The benefits of repatriation
No Bones About It
... Returning [human] remains is presented as a way of making amends for the past sufferings of indigenous communities. Manchester Museum director Tristram Besterman said: 'By returning these remains now we hope to contribute to ending the sense of outrage and dispossession felt by Australian Aborigines today.' Receiving the bones, an Aboriginal representative said: 'The torment is ended, we now put an end to the torment.' But in fact, repatriation masks the real and present remnants of colonialism in countries like America and Australia. Indigenous communities do face huge problems of poverty and marginalisation, which can only be rectified with practical measures like increased investment and improved services. Yet these problems are laid at the door of The Bones. Aboriginal rights campaigner Rodney Dillon told a Museums Association annual conference that 'People [in aboriginal communities] are walking around with their heads down because ancestors are not where they are supposed to be'. Rather than improved rights and living conditions, Native communities are being offered spiritual communion with the bones of their relatives. This can't be a fair exchange. -- via Butterflies and Wheels |
This article starts off with all the usual stuff about all the vitally important information that society will lose if remains are repatriated. Apparently the author knows more about science than the majority of people who work in the area, since she reports that museum curators are distressingly friendly to repatriation. She worries that museums' role as collectors is threatened by repatriation, as if museums have nothing else in their collections except unjustly acquired skeletons. But it's the end of the article -- quoted above -- that I find most interesting.
First, the article underestimates the importance of dignity to people. Those of us in relatively affluent situations tend to overemphasize the importance of basic biological survival needs, and assume that those needs must be met fairly fully before moving on to psychological and social needs. But I'm frequently impressed by the degree of importance that down-and-out people place on dignity and self-respect, sacrificing it only when life itself is at stake. A combination of traditional views as to the importance of the ancestors, and more recent cultural emphases on control of remains as symbolic of native relations with non-natives, has made the remains of their ancestors central to many native people's dignity.
The argument also sets up a false trade-off -- either repatriate bones or give economic and political aid. Just stating it that way should be enough to show the problem. Yes, economic aid is vitally important, in my view more so than repatriation. But it's hard to see how refraining from repatriation would help with economic aid. It's not like the resources used up in repatriation could be so well spent in economic aid, unless we're going to sell remains on the black market and give the proceeds to native communities (which the natives could do themselves). Indeed, one of the main costs of repatriation is taking the inventory of museum holdings to determine what needs to be repatriated -- information that the museum really ought to have regardless of repatriation, and whose absence suggests that claims about the remains' scientific importance are overblown.

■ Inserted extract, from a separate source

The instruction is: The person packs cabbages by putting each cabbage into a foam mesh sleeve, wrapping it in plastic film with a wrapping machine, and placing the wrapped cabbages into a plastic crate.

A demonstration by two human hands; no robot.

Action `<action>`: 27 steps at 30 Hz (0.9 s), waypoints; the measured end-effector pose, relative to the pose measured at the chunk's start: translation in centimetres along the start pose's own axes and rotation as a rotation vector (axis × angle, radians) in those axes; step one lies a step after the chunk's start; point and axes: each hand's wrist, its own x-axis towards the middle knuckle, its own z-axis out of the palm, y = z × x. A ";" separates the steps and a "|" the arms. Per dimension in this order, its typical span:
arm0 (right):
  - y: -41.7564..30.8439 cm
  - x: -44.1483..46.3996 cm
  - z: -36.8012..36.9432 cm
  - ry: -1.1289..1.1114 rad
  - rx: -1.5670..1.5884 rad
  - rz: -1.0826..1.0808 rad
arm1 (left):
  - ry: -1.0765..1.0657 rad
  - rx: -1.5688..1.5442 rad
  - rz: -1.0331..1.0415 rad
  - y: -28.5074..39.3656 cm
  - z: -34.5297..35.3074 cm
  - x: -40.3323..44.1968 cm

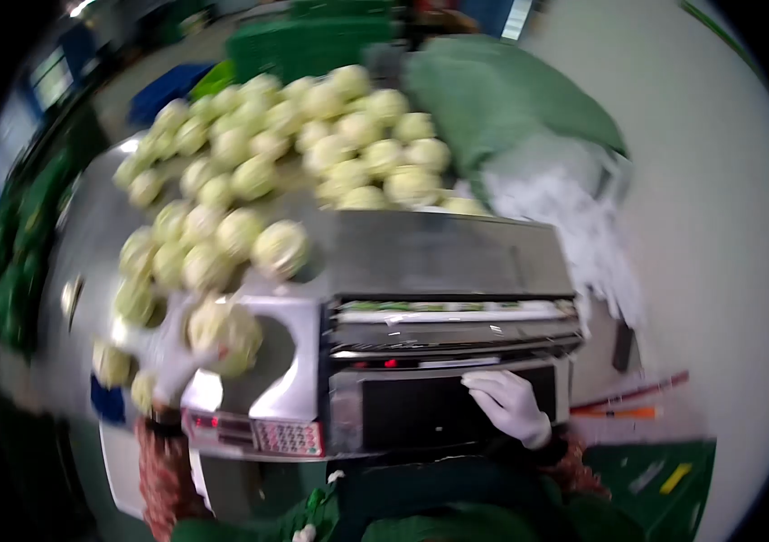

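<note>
A pale cabbage (225, 336) sits over the steel weighing scale (287, 312), left of the wrapping machine. Against its left side is my left hand (172, 354), in a white glove, blurred by motion, with its fingers spread and the thumb side touching the cabbage. My right hand (509, 406), also in a white glove, rests over the right part of the black plate (421, 411) on the wrapping machine (457, 257). Its fingers lie stretched out, pointing left, and nothing shows in them.
Many cabbages (253, 178) are heaped across the back and left of the steel table (86, 244). A green sack (511, 95) and white crumpled material (556, 194) lie at the back right. A green crate (665, 492) stands at the lower right.
</note>
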 end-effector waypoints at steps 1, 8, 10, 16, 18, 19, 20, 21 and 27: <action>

I would venture to say that repatriation makes economic aid more effective. The behavior of non-native scientists has been an important element in creating a strong distrust among natives for non-natives and their programs. Repatriation is an easy way to demonstrate good faith and a concern with native values, opinions, and interests. This in turn will make natives more receptive to and cooperative with the kinds of programs that work best for a non-native community helping a native one (that is, programs that engage with the people rather than just throwing money at them). In addition, the social and communication links that repatriation forges can be instrumental in helping get non-native society interested in and informed about the conditions in native communities, which in turn is key to creating the impetus for more substantive aid projects.